A turnaround team from a Quorum Health Group subsidiary assumed control last week at struggling Greater Southeast Community Hospital, Washington.
As many as 10 managers from Intensive Resource Group, a division of Brentwood, Tenn.-based Quorum, will report to the board of Greater Southeast Healthcare System for two months. The IRG team also will work closely with the 305-bed hospital's current management.
Filing for federal bankruptcy protection in May were the system, Greater Southeast Community Hospital, the system's foundation and management company, and Fort Washington Nursing Home in suburban Maryland (May 31, p. 4).
Still solvent is the system's 35-bed Fort Washington (Md.) Hospital, which was not included in the bankruptcy filing.

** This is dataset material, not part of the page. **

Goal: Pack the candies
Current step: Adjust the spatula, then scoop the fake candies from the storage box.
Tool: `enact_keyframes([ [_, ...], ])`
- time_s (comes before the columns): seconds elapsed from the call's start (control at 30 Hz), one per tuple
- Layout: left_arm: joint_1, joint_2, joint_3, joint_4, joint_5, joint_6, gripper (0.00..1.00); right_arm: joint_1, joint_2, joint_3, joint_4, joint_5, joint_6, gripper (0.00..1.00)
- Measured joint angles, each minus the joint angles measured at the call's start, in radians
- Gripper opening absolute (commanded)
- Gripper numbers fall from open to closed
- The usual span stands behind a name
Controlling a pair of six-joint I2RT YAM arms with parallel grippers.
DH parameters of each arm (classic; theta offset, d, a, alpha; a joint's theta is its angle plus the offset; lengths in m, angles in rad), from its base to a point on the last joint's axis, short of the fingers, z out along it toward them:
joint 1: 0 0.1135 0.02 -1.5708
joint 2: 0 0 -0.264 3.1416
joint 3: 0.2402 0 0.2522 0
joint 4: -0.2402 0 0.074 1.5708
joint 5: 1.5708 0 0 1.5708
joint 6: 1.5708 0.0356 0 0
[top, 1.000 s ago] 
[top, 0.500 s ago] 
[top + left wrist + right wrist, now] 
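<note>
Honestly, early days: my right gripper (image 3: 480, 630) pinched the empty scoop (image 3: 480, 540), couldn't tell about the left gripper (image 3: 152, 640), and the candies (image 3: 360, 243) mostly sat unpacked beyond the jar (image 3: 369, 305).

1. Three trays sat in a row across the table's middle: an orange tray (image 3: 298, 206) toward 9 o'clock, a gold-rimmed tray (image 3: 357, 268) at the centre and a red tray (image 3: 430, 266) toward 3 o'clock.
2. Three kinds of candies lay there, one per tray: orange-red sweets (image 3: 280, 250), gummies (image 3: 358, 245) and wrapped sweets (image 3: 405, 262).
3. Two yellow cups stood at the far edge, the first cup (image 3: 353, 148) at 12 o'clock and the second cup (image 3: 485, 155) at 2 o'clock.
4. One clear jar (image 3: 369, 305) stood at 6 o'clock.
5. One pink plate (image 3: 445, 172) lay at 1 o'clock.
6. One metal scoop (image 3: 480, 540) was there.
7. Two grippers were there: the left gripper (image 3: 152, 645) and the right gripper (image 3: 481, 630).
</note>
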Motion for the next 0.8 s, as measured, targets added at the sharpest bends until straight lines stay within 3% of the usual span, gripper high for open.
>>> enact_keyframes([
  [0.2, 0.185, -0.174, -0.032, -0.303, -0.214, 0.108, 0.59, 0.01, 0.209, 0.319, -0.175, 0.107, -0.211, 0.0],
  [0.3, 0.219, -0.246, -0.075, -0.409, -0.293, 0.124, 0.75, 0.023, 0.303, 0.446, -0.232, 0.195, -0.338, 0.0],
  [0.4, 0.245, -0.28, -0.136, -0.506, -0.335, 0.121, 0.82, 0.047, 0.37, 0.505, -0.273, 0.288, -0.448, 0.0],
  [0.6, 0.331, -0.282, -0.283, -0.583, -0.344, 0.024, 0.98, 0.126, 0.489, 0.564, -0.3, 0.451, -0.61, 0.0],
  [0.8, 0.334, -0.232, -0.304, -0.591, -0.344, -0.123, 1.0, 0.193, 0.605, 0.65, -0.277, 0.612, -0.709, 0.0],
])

The Chapter 11 filing was part of an effort to reverse Greater Southeast's economic fortunes. Bleeding red ink and teetering under millions in debt, it sought bankruptcy protection in return for an $8.5 million assistance package from the District of Columbia.
The district wanted to keep Greater Southeast's doors open because it is the only hospital serving the largely impoverished neighborhoods east of the Anacostia River in Washington.
The management team is working exclusively on returning Greater Southeast hospital to solvency, because the facility has been identified as the system's chief problem, said Paul Porter, the system's vice president of corporate planning and development.
Greater Southeast will pay Quorum $203,000 per month for its services.
Porter said the Quorum team will identify new cost savings and, the management hopes, validate some decisions already made to improve the bottom line. The team is to produce a report on a comeback plan in 45 days.
Porter said the system has reduced costs by $18 million since November, when Moody's Investors Service issued a report highlighting the system's financial deterioration (Nov. 30, 1998, p. 2). The system set a goal of reducing annual operating costs by $20 million in December, when it laid off 250 employees (Dec. 7, 1998, p. 24).
At that time, the system also shut down an employee PPO and closed a 46-bed subacute-care nursing unit.
For the nine months ended Sept. 30, 1998, the system suffered a $33.9 million operating loss. That followed a $2.5 million loss on net patient revenues of $129 million in 1997.
The system declined to provide more recent financial data.
Moody's downgraded the system's bond rating three times in 1998.
Greater Southeast's board includes Carolyn Lewis, chairwoman-elect of the American Hospital Association, who has been tapped as the first trustee and first African-American to be AHA chairwoman.